Class of British steam locomotives

The LSWR Class T7 4-2-2-0 was a prototype express steam locomotive design by Dugald Drummond for the London and South Western Railway introduced in 1897. Five similar locomotives, classified E10, were introduced in 1901.

==Background==

Number 720 was a prototype locomotive built in 1897 and classified T7. The layout was unusual and influenced by Francis Webb's 3-cylinder compound locomotives introduced in 1883 on the London and North Western Railway (LNWR) that employed two pairs of uncoupled driving wheels; the Drummond locomotives were always known as the "double singles". Five similar locomotives, numbers 369-373, were built in 1901 and classified E10.

==Design features==
Throughout locomotive history, the layout of uncoupled driving wheels mounted on a shared rigid frame was repeatedly tried with various aims (the best-known example being the duplex locomotive). Drummond's motive appears to have been obtaining the largest grate area at a time where low-pitched boilers were the norm with the firebox low between the wheels. This limited the grate's width whilst its length depended on the coupled wheelbase minus the throw of eventual inside cranks. As well, there was reluctance to have longer coupling rods over concerns material material resistance, since a broken coupling rod could hit the locomotive or trackside objects. One way to resolve this was removing the coupling rods and having two independent pairs of driving wheels driven by separate cylinders.

===Earlier experiments===
The first engineer known to have tried this was Francis Webb, followed by Alfred de Glehn in France who initially combined divided drive and independent driving axles, finally opting solely for the former with connected driving axles. Both designers' locomotives were compounds, the layout also separating the high-pressure from low-pressure drive trains.

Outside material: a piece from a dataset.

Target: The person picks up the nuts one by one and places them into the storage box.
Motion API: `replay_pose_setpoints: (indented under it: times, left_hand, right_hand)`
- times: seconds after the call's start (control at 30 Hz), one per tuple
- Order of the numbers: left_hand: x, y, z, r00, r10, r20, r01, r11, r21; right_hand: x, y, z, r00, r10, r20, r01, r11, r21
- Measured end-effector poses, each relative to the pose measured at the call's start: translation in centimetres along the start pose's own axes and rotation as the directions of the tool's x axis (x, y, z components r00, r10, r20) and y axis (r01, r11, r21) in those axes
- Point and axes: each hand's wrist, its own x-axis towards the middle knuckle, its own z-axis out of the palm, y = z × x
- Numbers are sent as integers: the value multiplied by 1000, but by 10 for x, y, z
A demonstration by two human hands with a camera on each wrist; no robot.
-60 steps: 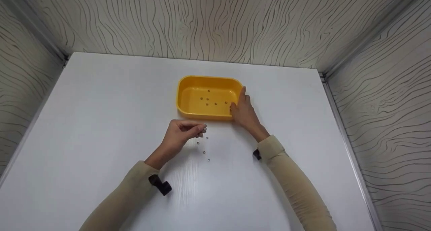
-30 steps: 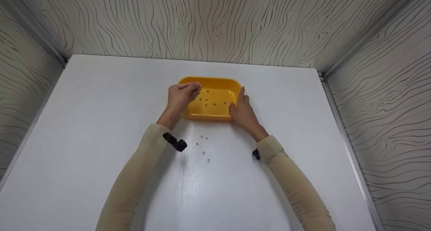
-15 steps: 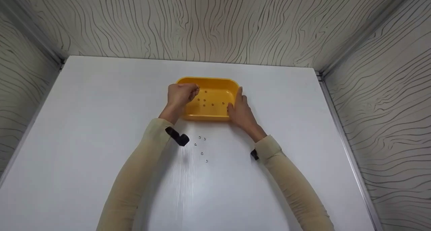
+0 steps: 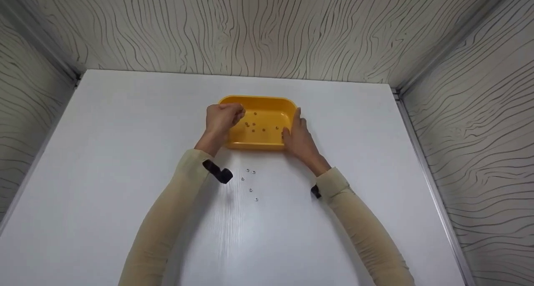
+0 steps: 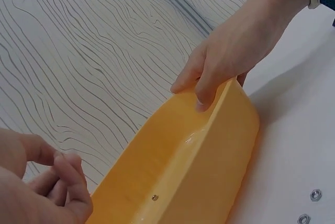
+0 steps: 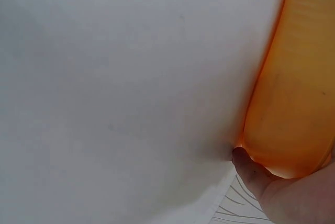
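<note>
A yellow plastic tray point(image 4: 258, 146) sits on the white table, with several small metal nuts point(image 4: 263, 130) scattered over its floor. My left hand point(image 4: 221, 118) is over the tray's left end, fingers curled and fingertips together; nothing shows between them in the left wrist view. With the thumb inside the wall and fingers outside, my right hand point(image 4: 301, 140) grips the tray's right end. In the left wrist view that right hand point(image 5: 235, 41) holds the tray corner from above. Several more hex nuts point(image 4: 250, 190) lie loose on the table, in front of the tray.
The white table point(image 4: 125, 152) reaches back to a wood-grain patterned wall point(image 4: 258, 31), with similar walls at both sides. Dark wrist cameras point(image 4: 219, 172) are strapped over both sleeves.
My left hand has moved forward from the loose nuts to over the tray and let go of a nut, which now lies among the others inside. The right hand keeps its grip.
</note>
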Motion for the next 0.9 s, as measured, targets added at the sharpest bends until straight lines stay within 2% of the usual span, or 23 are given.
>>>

===Drummond's locomotives===
- Boiler
The T7 and E10 were both simple expansion, so the principal benefit would be an increased grate area. Compared with Drummond's standard boilers, the T7's barrel length was increased by 1 ft 6 in to 12 ft.

- Valve gear
Another unusual feature of both classes was their valve gear. The valves for the inner cylinders were Stephenson and those for the outer were Joy valve gears.

==Rebuild==
In 1905, number 720 was rebuilt with a larger boiler with the diameter increased by 5.25 in to 4 ft 10.75 in. The E10s were not rebuilt.